Would Bingo by another name smell as sweet?
I've posted before about various bits of nostalgia from my childhood, such as the Brains Benton books and Flash Gordon shows. But I don't think I've ever written about the board games I remember playing as a kid, which is a bit of an oversight when you consider that anybody reading this is almost certain to have made my acquaintance by virtue of our mutual ties to a certain game company (aka The Company). (Upon adding tags to this post, I was astonished to find that I didn't even have a 'games' tag!) Since I no longer have any of these games (chances are, if any of them still exist, my older brother has them), I decided to dig up some vintage images of a few of the games I played.

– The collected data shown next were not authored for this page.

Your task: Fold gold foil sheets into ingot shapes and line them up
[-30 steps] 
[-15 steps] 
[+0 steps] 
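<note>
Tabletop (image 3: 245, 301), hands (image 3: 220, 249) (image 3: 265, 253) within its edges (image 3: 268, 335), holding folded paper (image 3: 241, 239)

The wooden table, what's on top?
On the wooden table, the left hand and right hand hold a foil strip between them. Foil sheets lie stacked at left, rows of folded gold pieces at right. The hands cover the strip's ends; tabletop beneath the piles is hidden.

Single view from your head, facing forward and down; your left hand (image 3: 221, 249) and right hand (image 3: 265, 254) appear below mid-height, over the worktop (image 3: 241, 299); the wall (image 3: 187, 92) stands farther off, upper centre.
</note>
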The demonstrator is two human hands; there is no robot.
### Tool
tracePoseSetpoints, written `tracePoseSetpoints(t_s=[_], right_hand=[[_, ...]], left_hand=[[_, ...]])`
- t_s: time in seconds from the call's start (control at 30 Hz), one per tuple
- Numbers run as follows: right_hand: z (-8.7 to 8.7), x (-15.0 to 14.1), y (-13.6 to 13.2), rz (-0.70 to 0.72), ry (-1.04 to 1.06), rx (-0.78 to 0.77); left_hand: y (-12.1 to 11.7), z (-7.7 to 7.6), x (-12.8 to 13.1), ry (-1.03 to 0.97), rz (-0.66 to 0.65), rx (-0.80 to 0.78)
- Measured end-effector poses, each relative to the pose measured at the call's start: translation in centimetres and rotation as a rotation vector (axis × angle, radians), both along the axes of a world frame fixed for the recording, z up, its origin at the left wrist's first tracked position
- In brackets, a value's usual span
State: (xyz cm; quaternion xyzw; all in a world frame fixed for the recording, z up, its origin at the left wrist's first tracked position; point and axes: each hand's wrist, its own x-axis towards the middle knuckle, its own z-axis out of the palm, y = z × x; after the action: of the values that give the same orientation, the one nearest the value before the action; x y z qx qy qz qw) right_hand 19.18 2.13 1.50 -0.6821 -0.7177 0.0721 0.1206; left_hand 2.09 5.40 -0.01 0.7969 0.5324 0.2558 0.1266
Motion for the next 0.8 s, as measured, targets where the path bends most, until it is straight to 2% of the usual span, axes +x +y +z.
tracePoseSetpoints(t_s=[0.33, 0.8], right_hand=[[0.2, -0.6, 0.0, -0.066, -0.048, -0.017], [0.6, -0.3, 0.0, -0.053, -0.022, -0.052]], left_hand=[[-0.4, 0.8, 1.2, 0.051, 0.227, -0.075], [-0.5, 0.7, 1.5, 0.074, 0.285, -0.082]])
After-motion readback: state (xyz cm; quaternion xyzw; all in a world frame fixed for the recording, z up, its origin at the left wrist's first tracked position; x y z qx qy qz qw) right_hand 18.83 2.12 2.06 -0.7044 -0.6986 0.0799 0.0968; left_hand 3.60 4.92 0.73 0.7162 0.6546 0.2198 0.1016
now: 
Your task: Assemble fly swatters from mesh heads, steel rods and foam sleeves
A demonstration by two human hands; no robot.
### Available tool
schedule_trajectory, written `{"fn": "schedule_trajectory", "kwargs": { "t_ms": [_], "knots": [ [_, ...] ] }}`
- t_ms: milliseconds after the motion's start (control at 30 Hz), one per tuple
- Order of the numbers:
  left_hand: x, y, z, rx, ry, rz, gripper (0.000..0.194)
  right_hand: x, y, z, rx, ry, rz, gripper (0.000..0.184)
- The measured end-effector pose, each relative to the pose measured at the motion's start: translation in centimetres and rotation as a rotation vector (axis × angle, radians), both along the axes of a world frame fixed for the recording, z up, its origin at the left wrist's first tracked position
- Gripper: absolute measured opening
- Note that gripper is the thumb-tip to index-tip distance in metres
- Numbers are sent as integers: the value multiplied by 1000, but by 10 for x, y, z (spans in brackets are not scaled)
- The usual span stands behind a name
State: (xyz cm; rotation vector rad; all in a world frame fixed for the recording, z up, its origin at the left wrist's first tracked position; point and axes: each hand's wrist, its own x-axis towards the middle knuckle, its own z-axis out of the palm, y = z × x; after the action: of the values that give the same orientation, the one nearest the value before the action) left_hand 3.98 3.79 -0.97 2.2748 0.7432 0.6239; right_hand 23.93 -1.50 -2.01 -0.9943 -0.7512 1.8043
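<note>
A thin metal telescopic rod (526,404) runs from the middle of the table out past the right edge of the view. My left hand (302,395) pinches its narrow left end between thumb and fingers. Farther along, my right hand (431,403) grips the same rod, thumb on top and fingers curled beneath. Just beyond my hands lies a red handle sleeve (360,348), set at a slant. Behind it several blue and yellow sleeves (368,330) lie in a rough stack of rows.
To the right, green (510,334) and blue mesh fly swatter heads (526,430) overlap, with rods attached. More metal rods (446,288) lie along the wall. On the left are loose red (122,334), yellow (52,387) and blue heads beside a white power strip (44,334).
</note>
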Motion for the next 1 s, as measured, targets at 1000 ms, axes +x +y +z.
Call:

After concentrating on the search for a bit, I came up with this box image of Milton Bradley's Concentration. From what I can find on BoardGameGeek.com, looks like 1st or 2nd edition, circa 1958, and I'm virtually certain this is the version we had. Nifty plastic case where you inserted the shuffled matching pictures behind the numbers. Very high tech for the time.
Like everyone else, we had a Monopoly game. IIRC, it was handed down from my aunt, and may well have been the 1935 edition pictured here, or something very close to it. Although I simply don't recall the box, the money and the rule sheet look right, and it definitely had wooden playing pieces (not the metal ones) like these, as well as wood houses and hotels.
This is one I had completely forgotten about until I ran across it on BoardGameGeek.com: Careers. This 1958 edition is the one that looks most familiar to me. You could pursue Fame, Happiness, and/or Money in a combination of your choosing (i.e., you set your own victory conditions).
But wait -- there's more!
I was surprised to find that our Rack-o was apparently a first edition (1956). You placed your cards in the rack initially in the order they were dealt, and then you had to get them in numerical order by swapping out a drawn card for one in your rack each turn. Or something like that. I mean, really, it's been about 50 years since I last played Rack-o. It'd be kinda scary if I actually still remembered the exact rules.
On the other hand, with some vintage games it's pretty hard to forget the rules, because they're still around in some form that everyone is familiar with. Case in point: This really vintage (1927) Hokum game, which is really just Bingo by another name. In fact, Parker Brothers actually had another game with a box that looked exactly like this one -- except the name of the game was Jingo. My grandmother had a Hokum game that looked like this, and I played many a game with my grandmother and aunt. The only trouble with the game was that there was a mighty limited number of play boards (I can't imagine there were more than half a dozen), and my grandmother's set was missing one of the caller's tokens (I'm pretty sure it was one of the O numbers, maybe O-18, and the fact that I remember that piece of trivia makes me doubt my own sanity; surely that can't be normal). Since that particular letter/number appeared on only one board, you soon learned that you did not want that board, because that was one spot you could never get.
So, does anyone else out there remember these games?
1 comment:
Absolutely. Careers was one of my favorites, and I remember Concentration well (that's where I learned the word "rebus"). Of course the latter used to be on TV.